India’s finance minister warns against rising protectionism

“The spillover effect of these policies on other parts of the world could be extremely adverse” — Finance Minister

19:10 October 13, 2016

MUMBAI: Indian Finance Minister Arun Jaitley warned Thursday that growing opposition to globalisation and free trade in Western countries would hurt the world economy, echoing concerns by the IMF and others.

Jaitley told a gathering of officials from the BRICS group of emerging nations ahead of a summit this weekend that he was concerned about protectionist movements in parts of the developed world.

“(The) world is indeed moving towards protectionism and the worries are real,” Jaitley said during a speech in India’s financial capital Mumbai.

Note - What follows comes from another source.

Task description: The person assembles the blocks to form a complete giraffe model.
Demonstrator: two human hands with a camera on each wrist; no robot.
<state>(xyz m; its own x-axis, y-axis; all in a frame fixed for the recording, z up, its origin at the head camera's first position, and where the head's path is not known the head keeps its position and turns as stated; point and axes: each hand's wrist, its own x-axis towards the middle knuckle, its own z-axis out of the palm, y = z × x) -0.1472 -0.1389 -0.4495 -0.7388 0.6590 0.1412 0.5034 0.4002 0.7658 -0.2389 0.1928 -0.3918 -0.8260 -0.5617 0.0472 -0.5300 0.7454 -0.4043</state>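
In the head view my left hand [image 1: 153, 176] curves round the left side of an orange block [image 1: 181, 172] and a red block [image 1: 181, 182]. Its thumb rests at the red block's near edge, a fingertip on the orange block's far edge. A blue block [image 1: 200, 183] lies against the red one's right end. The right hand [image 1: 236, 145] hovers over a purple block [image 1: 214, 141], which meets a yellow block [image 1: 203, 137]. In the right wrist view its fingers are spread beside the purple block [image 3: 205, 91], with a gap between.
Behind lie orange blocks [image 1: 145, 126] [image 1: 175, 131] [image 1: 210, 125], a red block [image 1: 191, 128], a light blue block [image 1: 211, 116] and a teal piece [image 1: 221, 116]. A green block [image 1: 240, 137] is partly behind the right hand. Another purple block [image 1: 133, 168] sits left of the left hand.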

“The spillover effect of these policies on other parts of the world could be extremely adverse,” he added.

Jaitley cited Britain’s decision earlier this year in a referendum to leave the European Union — a vote which analysts attributed to antiglobalisation sentiment and will see the country leave the EU’s single market.

He also expressed concern at anti-free trade rhetoric being expressed in the US presidential election.

Republican candidate Donald Trump has threatened to withdraw the US from global trade pacts, including the North American Free Trade Agreement, if elected next month, striking a cord with people worried such deals cost jobs.

“We hope the tenor [tone] of free trade returns back once the heat of elections are over,” Jaitley told BRICS delegates.

The comments come days after the International Monetary Fund (IMF) warned that protectionist political trends risked “turning back the clock” on free trade, threatening an already fragile world economy.

BRICS is a bloc comprising Brazil, Russia, India, China and South Africa and was formed in 2011 with the aim of using its growing economic and political influence to challenge Western hegemony.

It will hold a summit on Saturday and Sunday in India’s tourist state of Goa to be attended by the five countries’ leaders.